Problem requirements: In the answer, transcribe exactly the lines from the beginning of the material through the line holding "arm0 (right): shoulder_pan", and skip every picture.

Records provided:
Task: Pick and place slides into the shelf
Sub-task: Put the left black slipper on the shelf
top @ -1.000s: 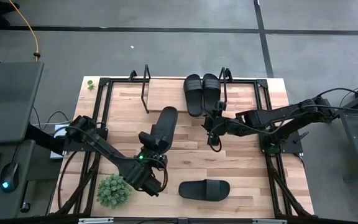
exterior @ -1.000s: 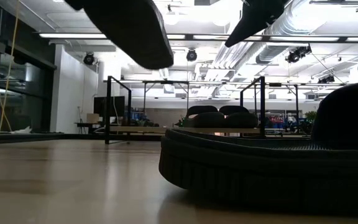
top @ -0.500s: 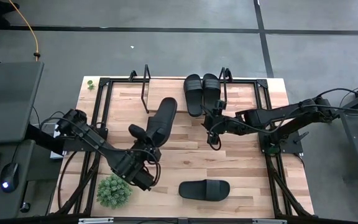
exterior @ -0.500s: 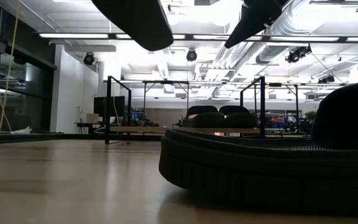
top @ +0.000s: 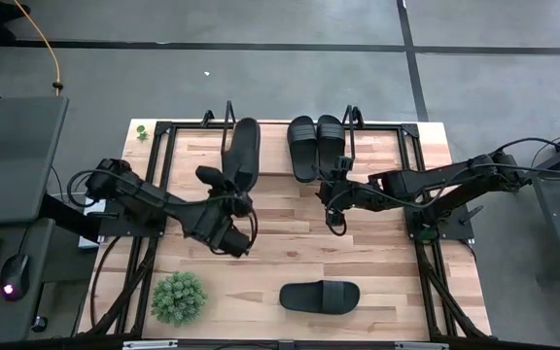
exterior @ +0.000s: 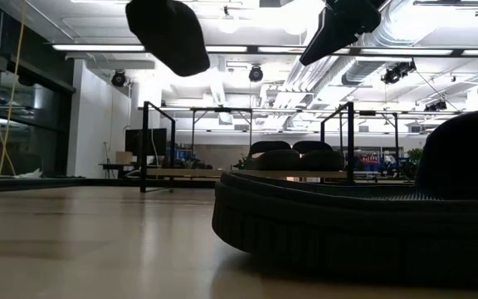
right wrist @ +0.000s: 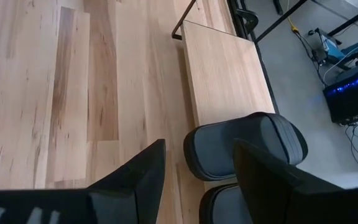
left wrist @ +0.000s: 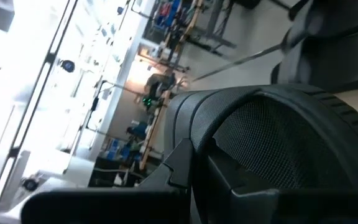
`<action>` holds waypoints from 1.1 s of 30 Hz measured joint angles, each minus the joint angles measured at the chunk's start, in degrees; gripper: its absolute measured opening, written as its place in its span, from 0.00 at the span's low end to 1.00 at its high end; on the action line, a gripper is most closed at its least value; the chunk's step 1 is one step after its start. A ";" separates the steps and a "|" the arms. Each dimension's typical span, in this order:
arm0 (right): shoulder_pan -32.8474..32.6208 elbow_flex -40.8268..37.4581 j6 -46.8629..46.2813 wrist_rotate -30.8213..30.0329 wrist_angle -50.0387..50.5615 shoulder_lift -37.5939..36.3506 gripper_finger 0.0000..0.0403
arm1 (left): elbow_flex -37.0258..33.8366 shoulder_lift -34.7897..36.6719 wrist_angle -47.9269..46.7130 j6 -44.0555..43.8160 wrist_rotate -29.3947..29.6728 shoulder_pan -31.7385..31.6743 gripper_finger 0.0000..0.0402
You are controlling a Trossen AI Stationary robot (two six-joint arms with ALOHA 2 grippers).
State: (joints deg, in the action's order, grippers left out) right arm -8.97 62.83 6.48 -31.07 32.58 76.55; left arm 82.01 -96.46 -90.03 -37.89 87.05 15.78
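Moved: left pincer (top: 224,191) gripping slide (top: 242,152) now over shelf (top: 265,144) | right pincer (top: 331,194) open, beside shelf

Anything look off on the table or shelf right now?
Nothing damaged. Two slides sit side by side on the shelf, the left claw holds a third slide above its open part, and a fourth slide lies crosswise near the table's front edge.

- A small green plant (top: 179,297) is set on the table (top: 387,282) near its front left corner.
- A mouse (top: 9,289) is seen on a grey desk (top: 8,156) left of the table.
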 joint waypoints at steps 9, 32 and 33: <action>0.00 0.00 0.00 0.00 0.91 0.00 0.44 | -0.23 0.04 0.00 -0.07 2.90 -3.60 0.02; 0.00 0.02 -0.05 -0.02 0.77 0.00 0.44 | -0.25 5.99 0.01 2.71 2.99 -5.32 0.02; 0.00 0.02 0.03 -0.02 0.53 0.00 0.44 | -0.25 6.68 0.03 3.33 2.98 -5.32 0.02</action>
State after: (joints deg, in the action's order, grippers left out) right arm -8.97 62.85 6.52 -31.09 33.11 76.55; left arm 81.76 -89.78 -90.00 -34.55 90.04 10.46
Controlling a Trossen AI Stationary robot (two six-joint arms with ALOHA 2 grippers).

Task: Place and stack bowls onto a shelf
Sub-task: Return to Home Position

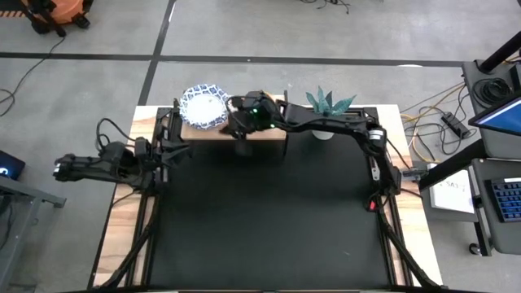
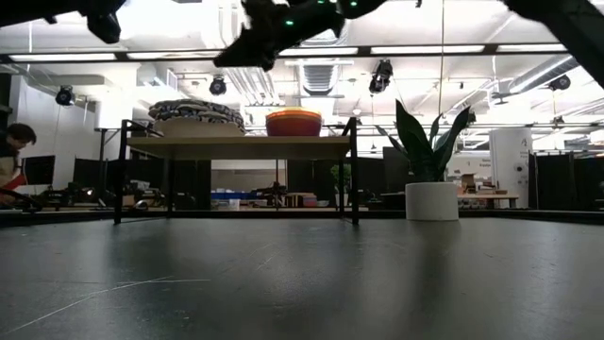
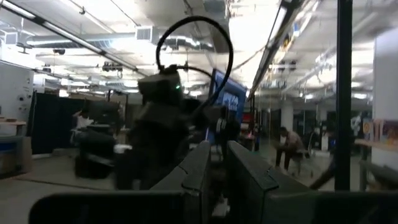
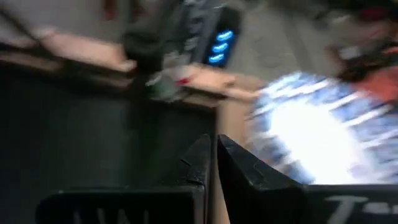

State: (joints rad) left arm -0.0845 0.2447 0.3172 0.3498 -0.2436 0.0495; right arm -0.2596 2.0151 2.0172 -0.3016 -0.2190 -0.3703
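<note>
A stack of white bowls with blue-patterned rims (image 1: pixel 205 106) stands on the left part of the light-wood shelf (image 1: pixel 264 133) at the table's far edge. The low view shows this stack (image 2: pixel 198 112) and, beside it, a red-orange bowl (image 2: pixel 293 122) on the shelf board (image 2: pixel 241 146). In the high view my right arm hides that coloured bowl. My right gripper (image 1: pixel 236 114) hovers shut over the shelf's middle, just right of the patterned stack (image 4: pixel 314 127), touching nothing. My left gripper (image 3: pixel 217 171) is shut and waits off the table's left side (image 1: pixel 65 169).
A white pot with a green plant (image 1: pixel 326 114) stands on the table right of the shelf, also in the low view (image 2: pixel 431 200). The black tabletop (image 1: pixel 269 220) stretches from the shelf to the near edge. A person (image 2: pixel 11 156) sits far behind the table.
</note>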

Solved exercise:
Task: Pick and place slides into the shelf
Sub-task: Put the left black slipper on the shelf
top @ -1.000s: 
exterior @ -1.000s: 
top @ -0.500s: 
exterior @ -0.500s: 
top @ +0.000s: 
exterior @ +0.000s: 
right wrist @ +0.000s: 
left wrist @ +0.000s: 
`<action>` holds waypoints from 1.1 s of 30 Hz measured joint angles, each minus the joint angles measured at the chunk's start, in degrees; gripper: its absolute measured opening, written as its place in its span, from 0.00 at the span's low end to 1.00 at its high end; on the action line, a gripper is most closed at its least value; the chunk's step 1 is one step after its start. A ";" separates the steps and a "|" the arms. Each dimension's typical span, in this order:
arm0 (right): shoulder_pan -32.8474..32.6208 elbow_flex -40.8268..37.4581 j6 -46.8629..46.2813 wrist_rotate -30.8213..30.0329 wrist_angle -50.0387..50.5615 shoulder_lift -37.5939..36.3506 gripper_finger 0.0000..0.0403

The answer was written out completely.